Olen Underwood

No. 54, 56, 50
- Positions: Linebacker, Defensive end

Personal information
- Born: May 25, 1942 Holly Grove, Texas, U.S.
- Died: February 28, 2025 (aged 82) Conroe, Texas, U.S.
- Listed height: 6 ft 1 in (1.85 m)
- Listed weight: 220 lb (100 kg)

Career information
- High school: Channelview (TX)
- College: Texas
- NFL draft: 1965 (14th round, 183rd overall pick)

Career history
- New York Giants (1965); Houston Oilers (1966-1970); Denver Broncos (1971);

Awards and highlights
- National champion (1963); First-team All-SWC (1964); SWC Conference Champion - (1962, 1963); 1964 Cotton Bowl Classic Champion; 1965 Orange Bowl Champion;

Career NFL/AFL statistics
- Fumble recoveries: 5
- Interceptions: 5
- Sacks: 8.5
- Stats at Pro Football Reference

= Olen Underwood =

American football player (1942–2025)

Olen Ulesus Underwood (May 25, 1942 - February 28, 2025) was an American professional football player and judge. He played as a linebacker in the National Football League (NFL) and American Football League (AFL). He played college football for the Texas Longhorns.

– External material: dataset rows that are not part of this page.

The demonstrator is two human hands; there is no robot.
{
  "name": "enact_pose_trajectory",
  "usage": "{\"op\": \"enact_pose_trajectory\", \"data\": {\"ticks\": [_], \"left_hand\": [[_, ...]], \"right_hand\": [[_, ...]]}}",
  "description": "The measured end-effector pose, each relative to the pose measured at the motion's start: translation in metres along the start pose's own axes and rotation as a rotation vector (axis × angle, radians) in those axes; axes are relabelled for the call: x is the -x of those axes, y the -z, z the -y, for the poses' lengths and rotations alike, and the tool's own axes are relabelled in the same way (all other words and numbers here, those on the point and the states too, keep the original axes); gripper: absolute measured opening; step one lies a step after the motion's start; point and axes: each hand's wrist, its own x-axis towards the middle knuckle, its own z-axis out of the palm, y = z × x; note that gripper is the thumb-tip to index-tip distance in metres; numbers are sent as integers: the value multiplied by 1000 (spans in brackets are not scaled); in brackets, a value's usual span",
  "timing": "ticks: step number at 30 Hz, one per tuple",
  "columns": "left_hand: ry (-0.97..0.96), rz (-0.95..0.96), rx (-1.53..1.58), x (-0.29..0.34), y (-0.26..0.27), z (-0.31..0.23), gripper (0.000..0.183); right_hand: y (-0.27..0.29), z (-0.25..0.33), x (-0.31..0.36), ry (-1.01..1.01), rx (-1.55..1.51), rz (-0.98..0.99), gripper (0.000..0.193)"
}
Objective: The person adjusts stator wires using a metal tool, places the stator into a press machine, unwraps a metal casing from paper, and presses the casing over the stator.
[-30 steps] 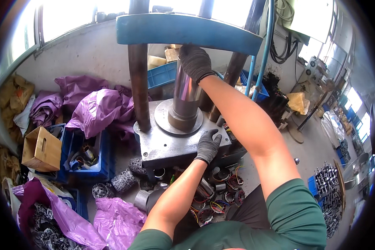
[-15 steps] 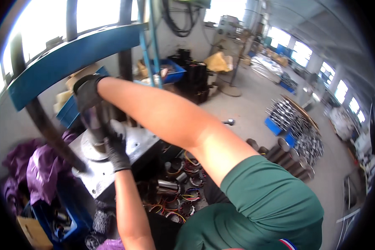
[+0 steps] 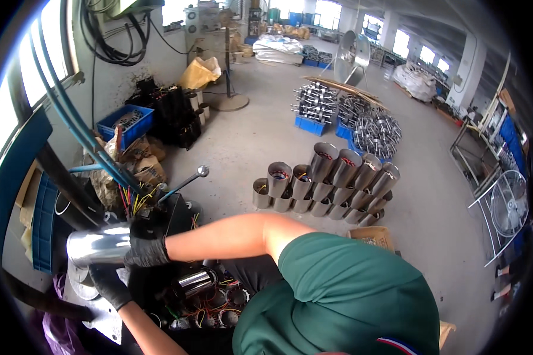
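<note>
A shiny metal cylinder [image 3: 98,245] lies tipped nearly on its side at the left, over the round base [image 3: 82,281] of a press. My right hand [image 3: 147,252], in a dark glove, grips the cylinder's right end. From below, my left hand [image 3: 109,285], gloved too, is closed against its underside; the fingertips are partly hidden by the cylinder. Below my right forearm, several wound motor stators [image 3: 228,318] with coloured wires lie close together, next to another shiny cylinder [image 3: 196,283].
Steel tubes [image 3: 323,195] stand stacked on the floor ahead. A lever with a ball end [image 3: 202,171] sticks up beside the press. Its blue beam [image 3: 21,148] and dark posts flank my hands. Blue crates [image 3: 311,125] of metal shafts stand farther off.
The head view has swung to the right. Between my hands, the cylinder has gone from upright on the press to tipped sideways. My right hand has come down from its top.
</note>
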Motion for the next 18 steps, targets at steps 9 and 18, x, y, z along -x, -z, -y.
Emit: {"op": "enact_pose_trajectory", "data": {"ticks": [9, 18], "left_hand": [[-485, 127, -831, 0, -7, 13, 47], [-59, 188, -1560, -140, 8, -50, 54]], "right_hand": [[7, -49, 104, -297, -163, -535, 19], [-2, -59, 92, -255, -352, -337, 17]]}}
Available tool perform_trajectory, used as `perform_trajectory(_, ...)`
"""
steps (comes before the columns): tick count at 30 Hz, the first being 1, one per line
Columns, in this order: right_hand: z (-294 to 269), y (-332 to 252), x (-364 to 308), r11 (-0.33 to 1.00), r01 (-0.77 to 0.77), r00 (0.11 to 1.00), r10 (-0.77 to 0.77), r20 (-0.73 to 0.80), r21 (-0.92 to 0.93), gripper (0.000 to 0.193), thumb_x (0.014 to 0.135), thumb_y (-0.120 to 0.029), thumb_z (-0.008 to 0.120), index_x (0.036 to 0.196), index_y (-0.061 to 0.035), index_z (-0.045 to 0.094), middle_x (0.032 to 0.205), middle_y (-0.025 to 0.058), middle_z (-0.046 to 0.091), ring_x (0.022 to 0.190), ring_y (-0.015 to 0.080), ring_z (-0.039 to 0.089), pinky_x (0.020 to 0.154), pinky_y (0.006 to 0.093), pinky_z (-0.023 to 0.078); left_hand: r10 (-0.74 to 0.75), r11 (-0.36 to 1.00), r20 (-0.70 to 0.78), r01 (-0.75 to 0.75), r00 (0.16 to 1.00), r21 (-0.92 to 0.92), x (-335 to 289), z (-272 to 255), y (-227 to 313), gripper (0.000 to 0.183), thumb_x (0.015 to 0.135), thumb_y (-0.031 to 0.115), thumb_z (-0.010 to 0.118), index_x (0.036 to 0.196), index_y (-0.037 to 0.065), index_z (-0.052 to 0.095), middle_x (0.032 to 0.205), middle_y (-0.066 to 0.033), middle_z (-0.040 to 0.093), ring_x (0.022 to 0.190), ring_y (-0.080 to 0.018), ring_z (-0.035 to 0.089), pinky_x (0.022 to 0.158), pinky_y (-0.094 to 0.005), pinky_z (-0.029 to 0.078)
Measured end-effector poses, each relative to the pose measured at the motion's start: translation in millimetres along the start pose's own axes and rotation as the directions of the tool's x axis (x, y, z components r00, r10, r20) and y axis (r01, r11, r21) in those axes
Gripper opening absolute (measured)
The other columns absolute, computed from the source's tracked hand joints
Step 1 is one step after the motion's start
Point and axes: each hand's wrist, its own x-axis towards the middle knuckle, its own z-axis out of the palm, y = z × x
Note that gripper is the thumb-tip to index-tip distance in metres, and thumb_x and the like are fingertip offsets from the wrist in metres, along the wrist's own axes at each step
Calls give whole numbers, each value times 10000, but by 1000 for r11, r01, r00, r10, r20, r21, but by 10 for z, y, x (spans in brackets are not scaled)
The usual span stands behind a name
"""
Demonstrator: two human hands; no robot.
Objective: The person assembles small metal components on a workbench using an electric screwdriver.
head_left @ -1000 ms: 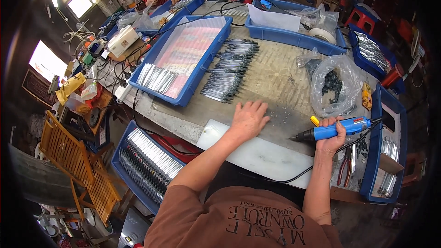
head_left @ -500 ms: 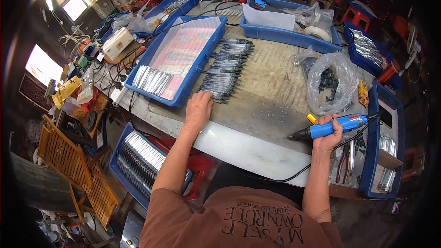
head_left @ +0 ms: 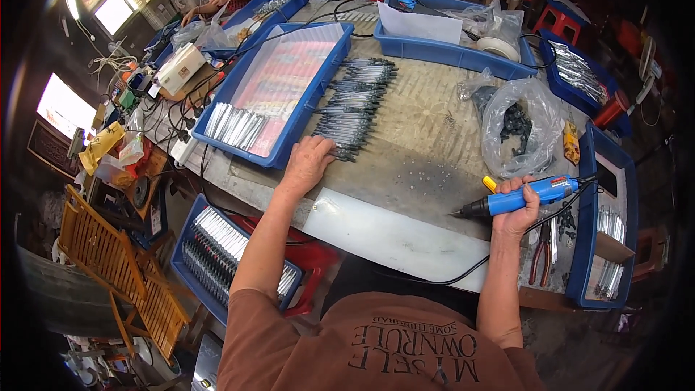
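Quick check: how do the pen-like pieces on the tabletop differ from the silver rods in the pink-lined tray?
The pen-like pieces lie on the tabletop; the silver rods lie inside the blue tray. The pen-like pieces show dark parts; the silver rods look bright. The left hand is at the pen-like pieces, not the silver rods. Both are slender, laid side by side.

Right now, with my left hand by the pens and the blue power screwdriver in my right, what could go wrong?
Your left hand is at the near end of the row of pens, so a careless brush might disorder it. The black cord of the blue power screwdriver in your right hand runs by your right forearm and could snag. Small pale bits lie scattered near the screwdriver's tip and might get knocked away.
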Motion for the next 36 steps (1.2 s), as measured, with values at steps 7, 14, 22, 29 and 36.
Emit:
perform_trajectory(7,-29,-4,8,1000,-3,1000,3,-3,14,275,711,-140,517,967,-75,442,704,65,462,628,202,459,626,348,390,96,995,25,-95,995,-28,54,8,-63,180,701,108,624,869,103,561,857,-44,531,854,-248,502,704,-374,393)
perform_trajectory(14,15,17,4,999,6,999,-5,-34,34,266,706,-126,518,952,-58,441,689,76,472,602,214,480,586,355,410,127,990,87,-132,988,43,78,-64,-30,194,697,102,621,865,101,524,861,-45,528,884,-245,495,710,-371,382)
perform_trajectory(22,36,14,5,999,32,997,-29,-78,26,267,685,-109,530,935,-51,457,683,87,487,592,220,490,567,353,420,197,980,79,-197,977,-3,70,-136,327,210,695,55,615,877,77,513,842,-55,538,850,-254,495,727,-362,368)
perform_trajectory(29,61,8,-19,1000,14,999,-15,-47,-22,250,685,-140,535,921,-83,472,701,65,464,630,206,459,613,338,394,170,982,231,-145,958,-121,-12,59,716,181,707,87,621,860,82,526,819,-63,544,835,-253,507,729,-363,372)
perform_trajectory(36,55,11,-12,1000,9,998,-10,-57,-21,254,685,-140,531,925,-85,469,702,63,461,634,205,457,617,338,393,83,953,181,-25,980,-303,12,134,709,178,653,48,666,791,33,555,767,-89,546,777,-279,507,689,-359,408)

Underwood played defensive end at the University of Texas at Austin from 1962 to 1964. He helped the Longhorns win the National Championship in 1963 and was a first-team all-Southwest Conference selection in 1964, when the Longhorns upset #1 Alabama in the 1965 Orange Bowl and finished ranked 5th.

In 2003 he was named to the Texas Longhorn Hall of Honor.

He was selected and signed by the New York Giants in the 14th round of the 1965 NFL draft with the 183rd overall pick. He played linebacker for the Giants for one year, but didn't finish the season following a knee injury. He then played the same position in the AFL for the Houston Oilers, after a brief time on the Atlanta Falcons roster, from 1966 through 1969, including the 1967 AFL Championship Game. He stayed with the Oilers after the NFL-AFL merger, but in 1971 he played for the Denver Broncos.

While he was still in the NFL, Underwood attended law school at the University of Houston, and after his NFL career was over he started practicing law in the Houston area.

In 1981, Bill Clements appointed Underwood to the bench of the newly created 284th District Court for the State of Texas, a position he held until 2005, winning re-election six times without ever having an opponent.

In 1996, he was appointed by then Governor George W. Bush to be the presiding judge of the Second Administrative Judicial Region of Texas. He has been re-appointed to that position many times since then.

Underwood's daughter, Nancilea Foster competed in diving at the 2008 Summer Olympics. Underwood died on February 28, 2025.